The Catholic theology of grace became misconstrued, even distorted in practice, during the Reformation era when many people considered grace a commodity dispensed by the Church rather than by God. Fortunately, as time went on, the Church recognized the need to reevaluate its notion of grace. The writings of Father Karl Rahner, SJ, were instrumental in this movement. Father Rahner’s work helped the Church to realign its theology of grace more closely with that of Scripture and early tradition – to shift from thinking of grace primarily as a created entity to understanding it as a sharing of God’s self with humanity.
The contemporary theologian Frederick Beuchner poetically described this understanding of grace by writing:
Grace is something you can never get but only be given. There’s no way to earn it or deserve it or bring it about any more that you can deserve the taste of raspberries and cream or earn good looks or bring about your own birth.
A good sleep is grace and so are good dreams. Most tears are grace. The smell of rain is grace. Somebody loving you is grace. Loving somebody is grace. Have you ever tried to love somebody?
A crucial eccentricity of the Christian faith is the assertion that people are saved by grace. There’s nothing you have to do. There’s nothing you have to do. There’s nothing you have to do. The grace of God means something like: Here is your life. You might never have been but you are because the party wouldn’t have been complete without you. Here is the world. Beautiful and terrible things will happen. Don’t be afraid. I am with you. Nothing can ever separate us. It’s for you I created the universe. I love you.
There’s only one catch. Like any other gift, the gift of grace can be yours only if you’ll reach out and take it. Maybe being able to reach out and take it is a gift too.
Like Peter Pan, we sometimes fear we have lost the shadow of God’s grace. We frantically search for it, trying on our own to reattach it. At times like these, God, the compassionate seamstress, finds us weeping and tenderly stitches us back together.

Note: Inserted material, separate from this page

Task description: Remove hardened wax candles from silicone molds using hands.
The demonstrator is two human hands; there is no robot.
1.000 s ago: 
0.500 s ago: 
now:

Still, we need not fear becoming detached from God’s grace. Grace is not something we can lose or gain. It is not ours to master or control. Grace is God’s free gift to us – a gift to be glimpsed occasionally - to be accepted and grateful for always.
 St. Thomas Aquinas, Summa Theologiae: A Concise Translation, ed. Timothy McDermott (Allen, Texas, Christian Classics, 1989), p. 309.
 Aquinas, p. 311.
 Frederick Beuchner, Wishful Thinking: A Theological ABC (New York, Harper & Row, 1973), pp.33-34.